● **What is being asked**
Each line below must be set down exactly; omit any image you find.
=== Provided material ===
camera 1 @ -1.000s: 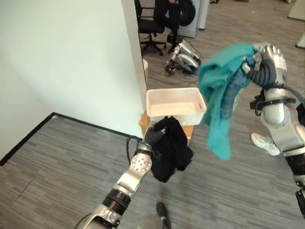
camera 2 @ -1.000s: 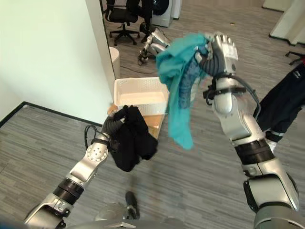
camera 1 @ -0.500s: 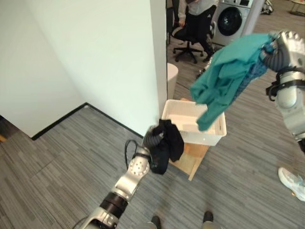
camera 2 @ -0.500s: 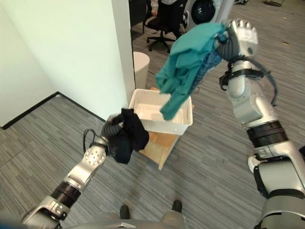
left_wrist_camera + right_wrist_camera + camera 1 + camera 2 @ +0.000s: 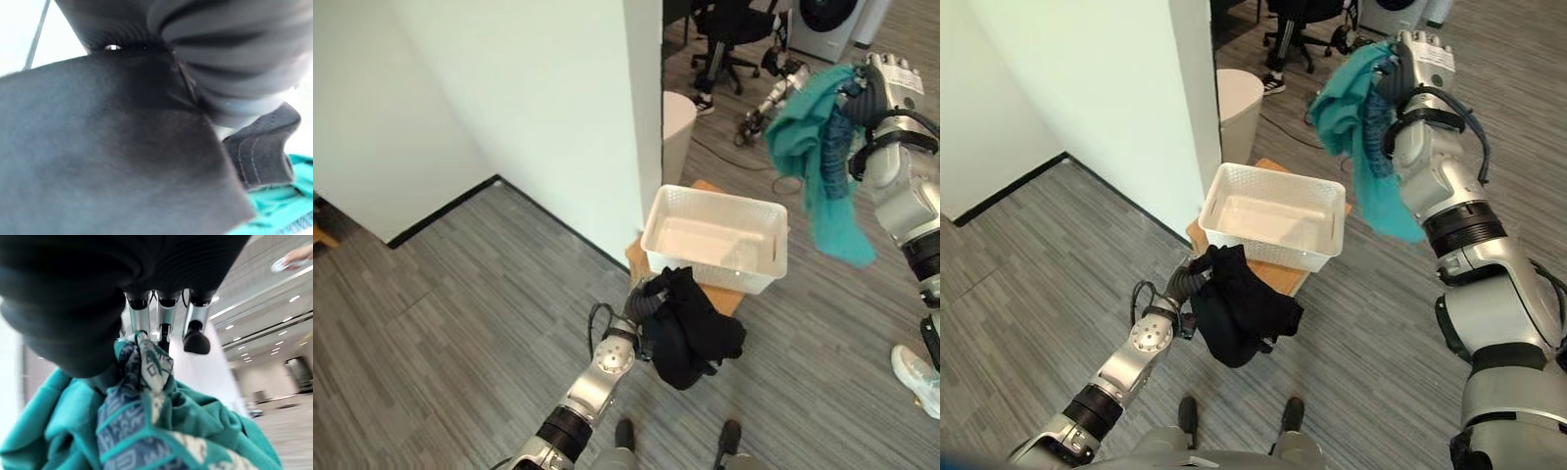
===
● **Problem solution**
camera 1 @ -1.000s: 
camera 2 @ -1.000s: 
camera 1 @ -0.500s: 
camera 2 @ -0.500s: 
left_wrist_camera + right_wrist_camera + camera 1 + camera 2 @ +0.000s: 

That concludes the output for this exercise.